The reply should consist of one number, the count of lines below in which the word "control" appears.

::: Data extract

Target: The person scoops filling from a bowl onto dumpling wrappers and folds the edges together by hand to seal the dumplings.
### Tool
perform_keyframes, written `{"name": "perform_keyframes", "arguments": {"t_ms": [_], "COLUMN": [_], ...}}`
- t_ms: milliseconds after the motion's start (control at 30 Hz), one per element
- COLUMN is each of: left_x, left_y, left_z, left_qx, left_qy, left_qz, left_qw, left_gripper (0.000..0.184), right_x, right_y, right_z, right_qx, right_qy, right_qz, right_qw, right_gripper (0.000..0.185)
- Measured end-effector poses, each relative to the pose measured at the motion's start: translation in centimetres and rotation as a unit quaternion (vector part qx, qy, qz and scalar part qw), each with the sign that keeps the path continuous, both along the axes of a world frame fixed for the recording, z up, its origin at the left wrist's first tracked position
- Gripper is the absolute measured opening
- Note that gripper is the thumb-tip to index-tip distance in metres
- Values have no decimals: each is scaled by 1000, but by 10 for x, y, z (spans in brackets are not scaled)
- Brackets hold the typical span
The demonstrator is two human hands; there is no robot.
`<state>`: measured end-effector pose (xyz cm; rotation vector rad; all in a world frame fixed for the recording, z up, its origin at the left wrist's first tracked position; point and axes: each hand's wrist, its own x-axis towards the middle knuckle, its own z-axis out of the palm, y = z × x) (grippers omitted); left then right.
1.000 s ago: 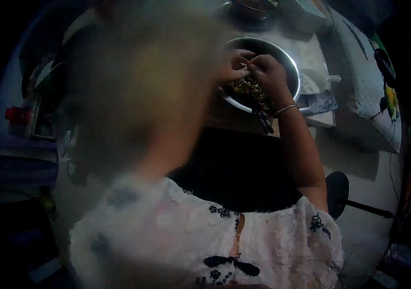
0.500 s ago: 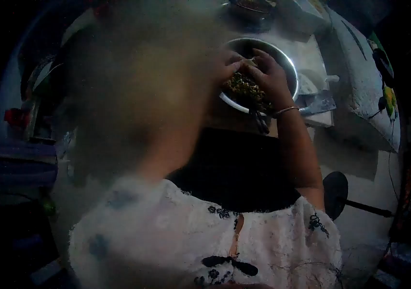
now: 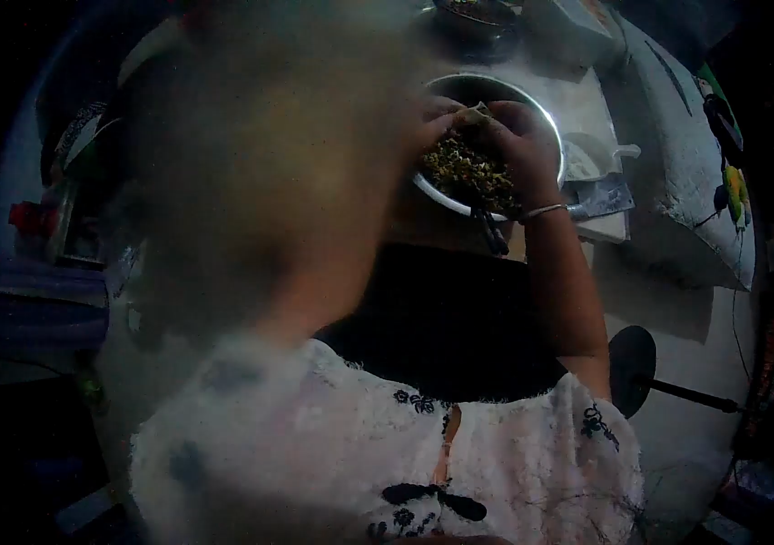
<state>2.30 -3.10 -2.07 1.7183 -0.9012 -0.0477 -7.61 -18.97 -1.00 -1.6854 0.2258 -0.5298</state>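
Note:
Both of my hands are over a large metal bowl (image 3: 446,201) that holds a chopped green and yellow filling (image 3: 468,173). Between my fingertips is a small pale dumpling (image 3: 472,114), its dough folded. My left hand (image 3: 430,120) pinches it from the left and is partly hidden by a blurred smear. The fingers of my right hand (image 3: 529,150) are bent around the right side of the dough, and a bangle sits on that wrist. Dark handles, likely chopsticks (image 3: 493,233), stick out over the bowl's near rim.
Right of the bowl are a small whitish bowl (image 3: 591,156) and a shiny grey packet (image 3: 603,198). Farther back stands another dark bowl (image 3: 473,27). A pale raised ledge (image 3: 686,173) runs along the right. A large blur covers the left-centre view.
My right fingers, raised and spread before, have folded in around the dumpling. More of the pale dough shows now. My left hand has hardly moved.

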Motion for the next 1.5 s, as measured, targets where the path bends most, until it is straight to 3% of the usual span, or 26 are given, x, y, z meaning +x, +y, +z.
{"name": "perform_keyframes", "arguments": {"t_ms": [167, 300, 467, 500, 567, 867, 1000, 1433, 1500], "left_x": [2, 10, 9, 8, 7, 1, 4, 9, 10], "left_y": [-3, -7, -6, -6, -5, -4, -6, -6, -6], "left_z": [-2, -18, -16, -14, -11, -8, -12, -18, -17], "left_qx": [-7, -26, -5, 2, 2, -7, -16, -54, -14], "left_qy": [-20, -29, -9, 5, 18, 42, 2, 24, -53], "left_qz": [7, 4, 5, 3, -3, -8, 3, -33, -3], "left_qw": [1000, 999, 1000, 1000, 1000, 999, 1000, 998, 998], "left_gripper": [19, 19, 19, 19, 19, 18, 18, 17, 16], "right_x": [-3, 5, 3, 5, 10, 12, 10, 8, 9], "right_y": [0, -3, -1, 0, 1, -2, -1, 0, -2], "right_z": [3, -12, -11, -12, -15, -20, -19, -17, -18], "right_qx": [-69, -43, -211, -211, -102, -171, -169, -156, -184], "right_qy": [-7, -74, -59, -59, -122, -105, -81, -42, -35], "right_qz": [-22, 5, -51, -50, -14, -36, -45, -24, -32], "right_qw": [997, 996, 974, 974, 987, 979, 981, 987, 982], "right_gripper": [22, 18, 14, 14, 12, 14, 13, 13, 13]}}
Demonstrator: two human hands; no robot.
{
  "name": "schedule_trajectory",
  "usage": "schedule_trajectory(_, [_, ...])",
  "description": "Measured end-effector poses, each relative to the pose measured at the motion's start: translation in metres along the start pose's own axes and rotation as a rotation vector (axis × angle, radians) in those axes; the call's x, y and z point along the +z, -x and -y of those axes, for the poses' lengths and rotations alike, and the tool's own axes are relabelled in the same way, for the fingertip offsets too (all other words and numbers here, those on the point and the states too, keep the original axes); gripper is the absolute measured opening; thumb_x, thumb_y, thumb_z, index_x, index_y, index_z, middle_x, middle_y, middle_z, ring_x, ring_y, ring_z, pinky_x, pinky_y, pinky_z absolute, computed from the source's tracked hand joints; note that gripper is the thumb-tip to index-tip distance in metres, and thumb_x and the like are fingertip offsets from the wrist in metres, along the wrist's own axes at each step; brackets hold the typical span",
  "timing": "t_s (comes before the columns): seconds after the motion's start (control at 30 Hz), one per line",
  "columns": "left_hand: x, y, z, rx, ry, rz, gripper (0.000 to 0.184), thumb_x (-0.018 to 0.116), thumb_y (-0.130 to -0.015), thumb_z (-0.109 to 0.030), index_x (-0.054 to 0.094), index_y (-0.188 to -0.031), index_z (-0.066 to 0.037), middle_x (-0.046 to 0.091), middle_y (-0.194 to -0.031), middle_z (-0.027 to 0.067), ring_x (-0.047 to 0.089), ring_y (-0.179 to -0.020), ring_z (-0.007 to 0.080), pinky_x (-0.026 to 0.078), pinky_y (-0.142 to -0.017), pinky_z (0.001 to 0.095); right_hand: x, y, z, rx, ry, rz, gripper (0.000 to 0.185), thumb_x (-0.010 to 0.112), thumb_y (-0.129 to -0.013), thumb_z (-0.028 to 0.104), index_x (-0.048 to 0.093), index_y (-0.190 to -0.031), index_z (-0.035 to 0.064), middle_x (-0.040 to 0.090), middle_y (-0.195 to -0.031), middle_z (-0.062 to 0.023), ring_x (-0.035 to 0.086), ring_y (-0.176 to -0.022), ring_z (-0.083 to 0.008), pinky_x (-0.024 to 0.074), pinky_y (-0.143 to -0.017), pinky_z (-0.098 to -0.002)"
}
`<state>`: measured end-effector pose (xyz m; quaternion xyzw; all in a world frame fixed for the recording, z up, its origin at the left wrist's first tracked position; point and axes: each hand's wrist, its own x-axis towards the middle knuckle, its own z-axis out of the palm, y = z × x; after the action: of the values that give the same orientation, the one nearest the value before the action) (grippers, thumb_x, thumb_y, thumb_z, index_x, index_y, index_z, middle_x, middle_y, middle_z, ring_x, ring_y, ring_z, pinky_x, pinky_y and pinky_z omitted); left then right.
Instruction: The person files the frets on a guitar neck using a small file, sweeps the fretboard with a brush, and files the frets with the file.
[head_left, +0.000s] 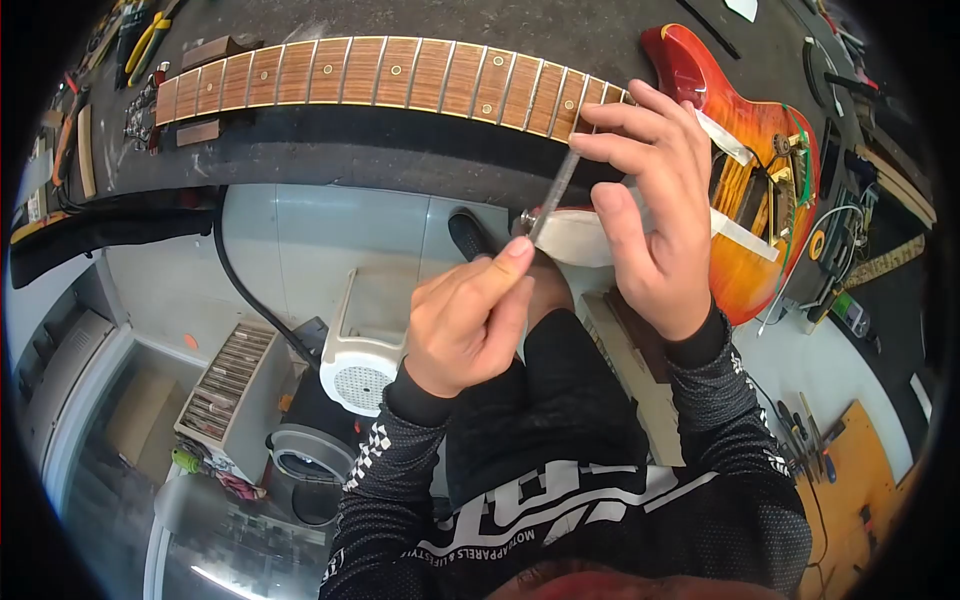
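An electric guitar lies on the dark bench, its sunburst body at the right and its wooden fretboard stretching left. White tape covers parts of the body. My left hand pinches the lower end of a thin metal strip between thumb and fingers. The strip slants up to the edge of the fretboard near the body. My right hand is spread beside the strip's upper end, fingertips over the last frets; whether they touch the strip is unclear.
Pliers and other tools lie on the bench at the far left. Wooden blocks sit by the headstock. Below the bench are a white stool and a box of slats. Screwdrivers are at the lower right.
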<state>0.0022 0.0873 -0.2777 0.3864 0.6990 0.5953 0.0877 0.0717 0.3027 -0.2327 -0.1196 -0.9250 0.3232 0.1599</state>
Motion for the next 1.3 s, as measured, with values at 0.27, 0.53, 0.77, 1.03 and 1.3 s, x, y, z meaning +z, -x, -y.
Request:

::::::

Response below => 2